Let's go back to that Rorschach thing for a moment: this Ziggy panel is stupid in large part because of its vagueness: what airline, what luggage, what country, what people, etc.? And what that vagueness does is put everything onto the audience. It happens to be quick and lazy, and if you're trying to write six comic panels and one Sunday strip a week, fifty-two weeks a year for forty years-and-counting, tossing off a panel like that may be a coping mechanism. The labor, anyway, gets shifted to the viewer: in the unlikely event you laughed at that panel (and I really hope you didn't laugh), you laughed because you projected everything into the panel--you imagined the time you or someone you knew lost a suitcase and imagined that suitcase winding up in some location your mind consciously or unconsciously picked, you even made a mental leap from "airlines" to whatever prejudices or experiences you've had while traveling by air and/or your impressions of the industry through the media or word-of-mouth or whatever. "Ah yes, those crooks in the aviation industry," you said to yourself, perhaps so quickly you might not have even known you were saying it, "always losing luggage and mine probably would end up getting eaten by starving Bongolians, ha-ha-ha", and then you finished your doughnut or turned the page to see how your team was doing or what happened in the Market yesterday.

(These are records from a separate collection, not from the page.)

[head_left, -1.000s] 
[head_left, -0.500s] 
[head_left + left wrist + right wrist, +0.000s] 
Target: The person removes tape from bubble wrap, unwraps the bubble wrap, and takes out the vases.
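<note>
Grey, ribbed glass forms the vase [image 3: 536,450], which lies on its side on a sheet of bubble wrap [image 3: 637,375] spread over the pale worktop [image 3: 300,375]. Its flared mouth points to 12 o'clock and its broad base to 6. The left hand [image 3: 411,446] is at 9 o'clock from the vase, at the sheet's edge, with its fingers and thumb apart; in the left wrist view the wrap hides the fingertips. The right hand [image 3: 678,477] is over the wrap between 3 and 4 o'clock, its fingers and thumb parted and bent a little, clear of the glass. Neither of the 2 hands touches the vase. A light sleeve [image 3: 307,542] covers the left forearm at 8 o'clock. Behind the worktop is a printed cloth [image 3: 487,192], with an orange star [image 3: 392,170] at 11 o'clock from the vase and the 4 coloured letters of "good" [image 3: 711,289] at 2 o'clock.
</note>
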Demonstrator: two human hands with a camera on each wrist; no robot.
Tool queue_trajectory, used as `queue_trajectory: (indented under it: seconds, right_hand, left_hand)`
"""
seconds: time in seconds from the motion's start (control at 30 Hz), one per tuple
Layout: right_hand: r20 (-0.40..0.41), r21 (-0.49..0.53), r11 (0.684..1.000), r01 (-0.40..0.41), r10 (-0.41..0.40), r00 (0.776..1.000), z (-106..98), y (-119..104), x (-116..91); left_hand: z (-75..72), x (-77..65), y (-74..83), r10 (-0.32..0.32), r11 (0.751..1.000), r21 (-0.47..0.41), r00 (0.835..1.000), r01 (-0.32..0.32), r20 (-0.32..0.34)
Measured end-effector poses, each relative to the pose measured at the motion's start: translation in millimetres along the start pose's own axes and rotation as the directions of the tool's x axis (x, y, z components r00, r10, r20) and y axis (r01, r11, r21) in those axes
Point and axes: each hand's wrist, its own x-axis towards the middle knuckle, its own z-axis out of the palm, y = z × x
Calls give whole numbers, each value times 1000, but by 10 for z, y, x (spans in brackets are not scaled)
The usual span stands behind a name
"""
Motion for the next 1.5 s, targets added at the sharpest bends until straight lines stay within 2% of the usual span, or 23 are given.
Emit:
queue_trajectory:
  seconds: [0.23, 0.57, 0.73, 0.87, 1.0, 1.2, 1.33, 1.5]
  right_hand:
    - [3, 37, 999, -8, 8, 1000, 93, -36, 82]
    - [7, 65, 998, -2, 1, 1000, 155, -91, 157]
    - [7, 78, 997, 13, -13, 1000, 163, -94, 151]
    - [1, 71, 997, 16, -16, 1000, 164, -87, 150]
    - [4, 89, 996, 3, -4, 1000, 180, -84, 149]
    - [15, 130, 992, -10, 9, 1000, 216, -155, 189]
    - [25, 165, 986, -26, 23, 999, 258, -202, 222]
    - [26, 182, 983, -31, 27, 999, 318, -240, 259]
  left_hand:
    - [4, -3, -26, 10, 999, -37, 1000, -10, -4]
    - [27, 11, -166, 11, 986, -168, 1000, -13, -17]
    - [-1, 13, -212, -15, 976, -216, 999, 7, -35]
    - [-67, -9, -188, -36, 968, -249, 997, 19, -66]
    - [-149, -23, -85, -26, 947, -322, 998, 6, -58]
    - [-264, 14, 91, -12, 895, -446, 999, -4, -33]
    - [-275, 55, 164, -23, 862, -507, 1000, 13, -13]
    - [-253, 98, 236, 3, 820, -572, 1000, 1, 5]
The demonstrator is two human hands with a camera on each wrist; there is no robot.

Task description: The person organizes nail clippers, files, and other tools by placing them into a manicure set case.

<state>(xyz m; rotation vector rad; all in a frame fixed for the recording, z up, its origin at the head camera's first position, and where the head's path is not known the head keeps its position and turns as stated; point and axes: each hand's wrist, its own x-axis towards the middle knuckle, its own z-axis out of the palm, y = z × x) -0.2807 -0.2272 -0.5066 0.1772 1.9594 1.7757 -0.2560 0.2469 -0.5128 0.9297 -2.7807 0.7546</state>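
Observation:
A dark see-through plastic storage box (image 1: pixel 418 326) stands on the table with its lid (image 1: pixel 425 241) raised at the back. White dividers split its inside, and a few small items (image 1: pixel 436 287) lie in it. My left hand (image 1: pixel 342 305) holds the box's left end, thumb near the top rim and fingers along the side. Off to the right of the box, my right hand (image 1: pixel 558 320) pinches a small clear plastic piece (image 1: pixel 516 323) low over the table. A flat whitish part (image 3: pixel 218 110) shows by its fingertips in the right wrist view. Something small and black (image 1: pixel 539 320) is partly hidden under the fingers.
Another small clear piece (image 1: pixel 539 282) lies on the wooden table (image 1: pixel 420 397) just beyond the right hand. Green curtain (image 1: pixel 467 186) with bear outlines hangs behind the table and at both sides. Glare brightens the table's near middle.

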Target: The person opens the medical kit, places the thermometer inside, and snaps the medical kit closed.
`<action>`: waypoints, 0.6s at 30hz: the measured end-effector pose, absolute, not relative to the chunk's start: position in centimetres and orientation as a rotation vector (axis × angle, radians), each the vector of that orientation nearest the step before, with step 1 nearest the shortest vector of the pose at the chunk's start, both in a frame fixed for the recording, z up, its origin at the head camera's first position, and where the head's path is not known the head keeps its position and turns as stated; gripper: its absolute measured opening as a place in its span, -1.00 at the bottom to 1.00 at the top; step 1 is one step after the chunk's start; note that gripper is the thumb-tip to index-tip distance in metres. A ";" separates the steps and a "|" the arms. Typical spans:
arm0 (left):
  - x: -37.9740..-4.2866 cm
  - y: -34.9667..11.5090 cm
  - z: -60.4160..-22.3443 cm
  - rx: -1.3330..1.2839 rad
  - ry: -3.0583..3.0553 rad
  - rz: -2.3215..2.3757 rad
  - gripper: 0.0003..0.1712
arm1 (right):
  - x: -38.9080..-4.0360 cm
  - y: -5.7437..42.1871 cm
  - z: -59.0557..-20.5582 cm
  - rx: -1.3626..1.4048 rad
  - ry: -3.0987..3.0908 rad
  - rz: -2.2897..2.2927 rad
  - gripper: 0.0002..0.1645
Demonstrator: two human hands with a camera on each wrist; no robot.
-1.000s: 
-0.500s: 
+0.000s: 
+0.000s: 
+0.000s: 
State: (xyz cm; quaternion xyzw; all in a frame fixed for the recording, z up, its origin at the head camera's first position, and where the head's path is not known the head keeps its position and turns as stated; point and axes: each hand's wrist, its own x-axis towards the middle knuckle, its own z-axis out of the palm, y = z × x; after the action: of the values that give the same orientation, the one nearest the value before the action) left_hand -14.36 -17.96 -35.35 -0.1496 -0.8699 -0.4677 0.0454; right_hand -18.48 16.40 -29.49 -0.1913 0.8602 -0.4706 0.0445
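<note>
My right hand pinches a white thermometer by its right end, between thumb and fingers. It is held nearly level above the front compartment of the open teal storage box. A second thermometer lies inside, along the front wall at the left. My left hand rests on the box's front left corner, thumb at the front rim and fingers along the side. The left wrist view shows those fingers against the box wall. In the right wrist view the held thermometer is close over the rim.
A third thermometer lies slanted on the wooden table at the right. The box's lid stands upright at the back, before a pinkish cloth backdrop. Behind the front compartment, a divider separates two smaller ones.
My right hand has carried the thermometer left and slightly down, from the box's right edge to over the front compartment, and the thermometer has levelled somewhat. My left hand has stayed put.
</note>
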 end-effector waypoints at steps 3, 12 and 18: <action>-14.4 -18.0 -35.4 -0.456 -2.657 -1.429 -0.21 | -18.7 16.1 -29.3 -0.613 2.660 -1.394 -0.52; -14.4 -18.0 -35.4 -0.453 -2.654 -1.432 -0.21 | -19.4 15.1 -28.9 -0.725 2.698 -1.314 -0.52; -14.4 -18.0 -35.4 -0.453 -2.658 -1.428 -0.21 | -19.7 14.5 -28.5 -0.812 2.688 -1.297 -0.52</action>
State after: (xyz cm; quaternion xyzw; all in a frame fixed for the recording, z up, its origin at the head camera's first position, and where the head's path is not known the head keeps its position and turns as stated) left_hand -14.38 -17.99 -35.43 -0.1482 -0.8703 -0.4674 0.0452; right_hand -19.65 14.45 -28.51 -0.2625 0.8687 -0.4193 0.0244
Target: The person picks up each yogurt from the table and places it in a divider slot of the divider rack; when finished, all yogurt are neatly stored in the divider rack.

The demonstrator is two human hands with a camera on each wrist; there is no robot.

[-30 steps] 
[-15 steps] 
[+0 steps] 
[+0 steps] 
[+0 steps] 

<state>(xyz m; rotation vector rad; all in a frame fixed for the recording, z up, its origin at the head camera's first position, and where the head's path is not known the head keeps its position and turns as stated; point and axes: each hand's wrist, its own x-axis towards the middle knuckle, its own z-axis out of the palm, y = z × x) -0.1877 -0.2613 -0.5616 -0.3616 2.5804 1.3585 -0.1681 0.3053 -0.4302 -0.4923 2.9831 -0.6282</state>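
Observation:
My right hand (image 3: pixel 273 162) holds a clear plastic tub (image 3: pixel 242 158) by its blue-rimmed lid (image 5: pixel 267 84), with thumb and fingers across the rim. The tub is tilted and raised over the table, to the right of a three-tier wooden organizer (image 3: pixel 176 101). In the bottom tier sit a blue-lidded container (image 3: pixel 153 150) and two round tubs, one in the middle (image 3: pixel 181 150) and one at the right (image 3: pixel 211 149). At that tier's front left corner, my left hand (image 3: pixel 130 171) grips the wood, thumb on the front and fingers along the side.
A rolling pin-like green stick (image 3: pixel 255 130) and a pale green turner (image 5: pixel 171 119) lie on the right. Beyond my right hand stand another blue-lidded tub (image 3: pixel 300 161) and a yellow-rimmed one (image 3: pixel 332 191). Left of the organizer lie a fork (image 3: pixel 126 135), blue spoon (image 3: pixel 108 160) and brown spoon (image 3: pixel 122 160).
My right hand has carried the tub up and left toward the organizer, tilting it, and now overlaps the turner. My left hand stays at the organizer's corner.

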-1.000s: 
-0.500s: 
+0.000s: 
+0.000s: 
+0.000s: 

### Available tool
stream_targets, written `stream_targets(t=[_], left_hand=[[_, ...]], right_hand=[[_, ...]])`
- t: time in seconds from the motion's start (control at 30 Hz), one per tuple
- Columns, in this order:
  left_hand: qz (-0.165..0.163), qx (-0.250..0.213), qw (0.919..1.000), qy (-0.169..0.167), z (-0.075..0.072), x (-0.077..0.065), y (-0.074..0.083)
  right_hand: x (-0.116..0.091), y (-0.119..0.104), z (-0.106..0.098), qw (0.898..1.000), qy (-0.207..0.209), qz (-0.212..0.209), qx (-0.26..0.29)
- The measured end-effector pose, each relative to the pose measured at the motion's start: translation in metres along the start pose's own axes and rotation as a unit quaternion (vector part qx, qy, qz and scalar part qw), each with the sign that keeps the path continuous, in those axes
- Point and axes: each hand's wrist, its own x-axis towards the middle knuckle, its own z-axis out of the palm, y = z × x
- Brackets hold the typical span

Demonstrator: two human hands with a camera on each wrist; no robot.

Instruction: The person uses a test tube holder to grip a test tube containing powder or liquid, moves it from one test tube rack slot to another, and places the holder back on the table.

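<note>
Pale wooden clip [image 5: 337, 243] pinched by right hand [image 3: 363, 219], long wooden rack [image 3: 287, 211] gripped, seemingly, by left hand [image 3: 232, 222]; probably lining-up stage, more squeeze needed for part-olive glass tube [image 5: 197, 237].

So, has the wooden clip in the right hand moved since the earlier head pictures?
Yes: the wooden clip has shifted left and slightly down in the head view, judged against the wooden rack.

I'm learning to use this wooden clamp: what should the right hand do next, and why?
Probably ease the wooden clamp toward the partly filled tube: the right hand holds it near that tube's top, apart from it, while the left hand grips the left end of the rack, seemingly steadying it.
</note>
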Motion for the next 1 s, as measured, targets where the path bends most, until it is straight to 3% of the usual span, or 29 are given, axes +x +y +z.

It seems to me that that's a lot of work to shift onto an audience. Any kind of art (and I'm using the word broadly, not because there's anything particularly arty about Ziggy, for cryin' out loud) is a collaboration between the artist and the audience. But what we're talking about goes beyond leaving things to be interpreted; this is a comic panel that is, at its essence, completely abstract. Abstract or absent: there's nothing there and everything perceived there comes wholly from the viewer with little or no effort from the artist.

I put a lot of work into my creative efforts, sometimes more successfully than other times. Even a tossed-off, posted-without-much-editing blog piece is a project where I've tried to choose the right words in the right order. It seems to me that this is the kind of thing a creative person does. In that light, the above Ziggy panel is notably uncreative, isn't it? The creative part of the project comes down to Tom Wilson saying to himself, "Ziggy's luggage is lost and poor people ate it", then drawing that with the few loops and lines that are the hallmark of the Ziggy aesthetic. If art is a collaboration between audience and artist, he's fallen down on the job, he hasn't held up his end of the bargain; I put the effort in because I want this thing to somehow be an interaction between what I put on the screen and what your brain perceives there. Wilson evidently doesn't care all that much (perhaps he's just cashing checks at this point), and that seems terribly delinquent from my perspective.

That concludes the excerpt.